The nursery rhyme ‘Twinkle
Twinkle Little Star’ has always fascinated me more than any other, because
unlike most other rhymes, I could relate this rhyme by just looking up to the
sky and wonder why do stars really twinkle?
I did not get a good enough answer
as a child and so here is my bid to help out.
Now as we know we see a star the
moment its light reaches us. But before the light reached our eyes, it has to
travel through the Earth’s atmosphere, which is very dense when we compare it
to the vacuum of space. Now as we would
have learnt in school, light has the property to bend when it passes through
different mediums or materials with different densities.
This bending of light is called refraction, the above test which most of us must have performed in school involves looking at a pencil or straw when dipped in a glass of water. The pencil will appear to bend, this is nothing but light bending when it passes through mediums with different densities, in this case from air through water.
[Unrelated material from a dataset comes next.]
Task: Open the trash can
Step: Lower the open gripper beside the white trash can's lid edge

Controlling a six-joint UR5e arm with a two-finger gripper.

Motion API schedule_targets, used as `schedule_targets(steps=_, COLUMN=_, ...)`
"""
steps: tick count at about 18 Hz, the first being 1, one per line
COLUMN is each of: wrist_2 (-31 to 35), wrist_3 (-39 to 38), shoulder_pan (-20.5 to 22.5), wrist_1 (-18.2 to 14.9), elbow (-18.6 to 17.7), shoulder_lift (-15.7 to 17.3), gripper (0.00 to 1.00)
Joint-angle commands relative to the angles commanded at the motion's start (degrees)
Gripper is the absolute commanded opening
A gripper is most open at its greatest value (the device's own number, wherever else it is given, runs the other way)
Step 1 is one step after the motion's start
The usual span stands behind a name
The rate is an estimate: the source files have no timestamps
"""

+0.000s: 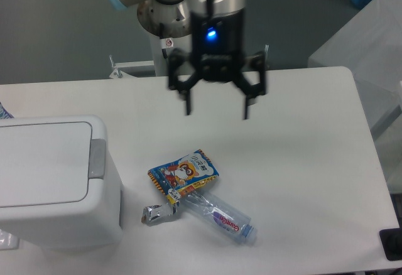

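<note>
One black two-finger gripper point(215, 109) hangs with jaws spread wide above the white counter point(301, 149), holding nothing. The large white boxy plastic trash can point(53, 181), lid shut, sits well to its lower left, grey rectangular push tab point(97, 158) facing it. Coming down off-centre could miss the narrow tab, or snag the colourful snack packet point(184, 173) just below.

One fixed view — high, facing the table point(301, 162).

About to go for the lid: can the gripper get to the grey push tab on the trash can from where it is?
Probably yes. The gripper hangs open above bare table, nothing stands between it and the grey push tab, and the snack packet lies lower, off that line.
</note>
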Motion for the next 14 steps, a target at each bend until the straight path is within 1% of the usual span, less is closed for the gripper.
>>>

Now the atmosphere consists of a
number of different layers. Each layer here has a different density, when light
passes through the atmosphere we face refraction again. One should imagine the
atmosphere as a maze of mediums of different densities which make the light
from a star bend a number of times before it reaches our eyes.
This constant bending of
light appears to our eyes as a twinkle, whereas in reality it’s the light
bending in unpredictable angles. This is the reason we will notice stars
near the horizon will twinkle more than stars above us, the reason being the
stars at the horizon have to pass through more air than the stars above us.
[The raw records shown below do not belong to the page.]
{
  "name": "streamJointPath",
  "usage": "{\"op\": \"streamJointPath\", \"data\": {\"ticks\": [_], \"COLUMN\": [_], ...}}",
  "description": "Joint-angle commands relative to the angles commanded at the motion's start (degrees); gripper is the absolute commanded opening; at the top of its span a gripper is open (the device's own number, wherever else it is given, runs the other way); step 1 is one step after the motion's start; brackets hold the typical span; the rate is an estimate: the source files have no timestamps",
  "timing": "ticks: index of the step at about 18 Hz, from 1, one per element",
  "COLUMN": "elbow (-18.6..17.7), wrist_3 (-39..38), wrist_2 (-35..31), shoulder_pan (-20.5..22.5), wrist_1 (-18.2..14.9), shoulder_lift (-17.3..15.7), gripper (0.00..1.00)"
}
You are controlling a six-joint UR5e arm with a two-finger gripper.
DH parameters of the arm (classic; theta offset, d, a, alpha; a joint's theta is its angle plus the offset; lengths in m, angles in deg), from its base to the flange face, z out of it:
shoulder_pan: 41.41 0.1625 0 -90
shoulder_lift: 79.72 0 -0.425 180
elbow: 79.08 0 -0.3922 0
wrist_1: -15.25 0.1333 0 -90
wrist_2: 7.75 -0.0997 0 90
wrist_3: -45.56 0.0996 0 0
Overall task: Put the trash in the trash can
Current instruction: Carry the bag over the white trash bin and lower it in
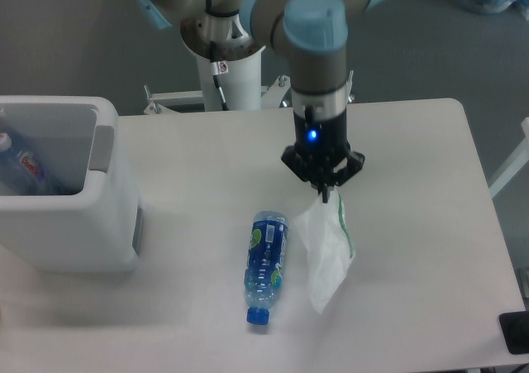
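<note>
Camera view: gripper (pixel 324 193) fingers pinching flat white green-striped plastic wrapper (pixel 329 249) by top corner, hanging. Judgement: lift clear of blue-capped bottle (pixel 265 265), carry over white boxy bin (pixel 91 224), then release.

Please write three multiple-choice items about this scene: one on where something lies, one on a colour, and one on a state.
1. Where does the bottle lie?
A. on the table, left of the wrapper
B. on top of the trash can's rim
C. in the end effector

2. What colour is the stripe along the wrapper's edge?
A. red
B. green
C. yellow

3. What is the state of the end effector?
A. open, far above the trash can
B. shut on the bottle
C. shut on the wrapper

Answers:
1 A, since the bottle lies flat on the table, its cap toward the camera.
2 B, since a green line runs down the wrapper's right edge.
3 C, since the wrapper hangs from the fingertips, well right of the trash can.
</note>
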Motion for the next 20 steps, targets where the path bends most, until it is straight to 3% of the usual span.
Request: {"op": "streamJointPath", "data": {"ticks": [4,8,15,20], "elbow": [0.45,0.54,0.45,-2.10], "wrist_3": [-1.59,-1.68,-4.23,-3.44], "wrist_2": [8.63,15.05,18.75,18.66], "shoulder_pan": [-0.52,-5.26,-12.12,-15.11], "wrist_1": [-3.07,-10.19,-12.39,-12.84], "shoulder_lift": [-4.04,-8.26,-14.94,-18.29], "gripper": [0.00,0.00,0.00,0.00]}}
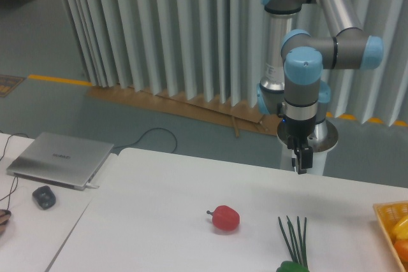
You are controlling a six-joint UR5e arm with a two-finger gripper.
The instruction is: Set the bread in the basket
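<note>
My gripper [301, 165] hangs above the far edge of the white table [159, 221], fingers pointing down and seen edge-on, with nothing visibly held. Whether it is open or shut does not show. The yellow-orange woven basket [386, 211] is cut off by the right frame edge, well to the right of and below the gripper. A yellow shape [401, 227] and an orange shape [401, 250] lie in it, too cropped to identify. I cannot make out the bread as such.
A red pepper [224, 218] lies mid-table. Green chive stalks [294, 239] and a green vegetable [292, 267] lie at the front right. On the left desk are a laptop [58, 159] and a mouse [44, 197].
</note>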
Another fine example of this is the pictures that the Hubble telescope captures are far more detailed than the ones that are taken from the earth. The reason being Hubble is a space telescope and captures the light form the stars before the light passes through the atmosphere.
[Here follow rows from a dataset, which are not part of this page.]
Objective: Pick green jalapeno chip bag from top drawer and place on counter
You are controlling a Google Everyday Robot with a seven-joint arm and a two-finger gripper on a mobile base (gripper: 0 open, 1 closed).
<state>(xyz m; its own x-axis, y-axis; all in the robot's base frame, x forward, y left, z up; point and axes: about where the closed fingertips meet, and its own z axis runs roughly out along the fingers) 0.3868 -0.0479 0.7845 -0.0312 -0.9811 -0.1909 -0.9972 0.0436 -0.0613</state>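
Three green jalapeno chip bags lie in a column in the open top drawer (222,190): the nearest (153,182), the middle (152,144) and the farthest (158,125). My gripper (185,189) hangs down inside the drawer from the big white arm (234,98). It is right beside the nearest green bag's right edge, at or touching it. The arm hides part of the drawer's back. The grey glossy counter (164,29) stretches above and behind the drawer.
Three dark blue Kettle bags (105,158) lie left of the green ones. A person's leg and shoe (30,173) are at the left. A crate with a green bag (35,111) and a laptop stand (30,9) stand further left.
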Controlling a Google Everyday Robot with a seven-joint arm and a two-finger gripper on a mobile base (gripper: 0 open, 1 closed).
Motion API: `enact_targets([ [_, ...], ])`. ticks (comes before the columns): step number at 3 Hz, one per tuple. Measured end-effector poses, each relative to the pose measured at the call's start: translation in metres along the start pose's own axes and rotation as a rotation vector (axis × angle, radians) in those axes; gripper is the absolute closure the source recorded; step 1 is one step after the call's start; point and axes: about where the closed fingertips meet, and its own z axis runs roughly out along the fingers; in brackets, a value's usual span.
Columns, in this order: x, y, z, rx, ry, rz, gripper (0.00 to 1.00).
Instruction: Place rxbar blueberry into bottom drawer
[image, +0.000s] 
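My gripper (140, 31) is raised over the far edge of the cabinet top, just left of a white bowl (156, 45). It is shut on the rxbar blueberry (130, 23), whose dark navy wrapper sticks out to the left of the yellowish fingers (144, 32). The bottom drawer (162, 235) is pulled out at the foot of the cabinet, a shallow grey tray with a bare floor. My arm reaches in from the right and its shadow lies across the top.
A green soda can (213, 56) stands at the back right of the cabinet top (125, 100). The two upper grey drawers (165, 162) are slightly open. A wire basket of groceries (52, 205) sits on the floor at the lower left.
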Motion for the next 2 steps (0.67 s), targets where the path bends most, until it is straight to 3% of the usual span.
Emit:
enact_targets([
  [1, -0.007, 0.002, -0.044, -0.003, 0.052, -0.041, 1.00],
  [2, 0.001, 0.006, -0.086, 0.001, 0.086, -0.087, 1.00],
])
Now the question regarding
planets and why don’t they appear to twinkle. The truth is actually planets do
twinkle but this movement is averaged out due to the tiny size of a planet when
compared to the enormous stars. When the light of a star passes through the
atmosphere it starts to scatter further than the actual size of the pinpoint
star that we see, which gives us the image of a twinkle. Whereas when the light
of a planet passes through the atmosphere the light gets scattered over an area
similar to the size of the planet we see.
We may sometimes see that planets
also twinkle, this will occur when we can see planets near the horizon, as
there the light has to travel through more air.
There is another theory as well.
A hypostasised cloud called the Oort cloud which lies nearly a light year away
from our Sun and is mainly composed of ices, such as ammonia and methane. The
refraction caused by this cloud could also cause stars to twinkle. Since
Planets lie within the boundaries of the Oort cloud, their light is not
refracted by the Oort cloud
So the next time you look up to
the sky and see a star, imagine the journey the light has taken and the beautiful
illusion of the twinkle it creates. There is a lot going on in front of our
eyes, we only need to question them.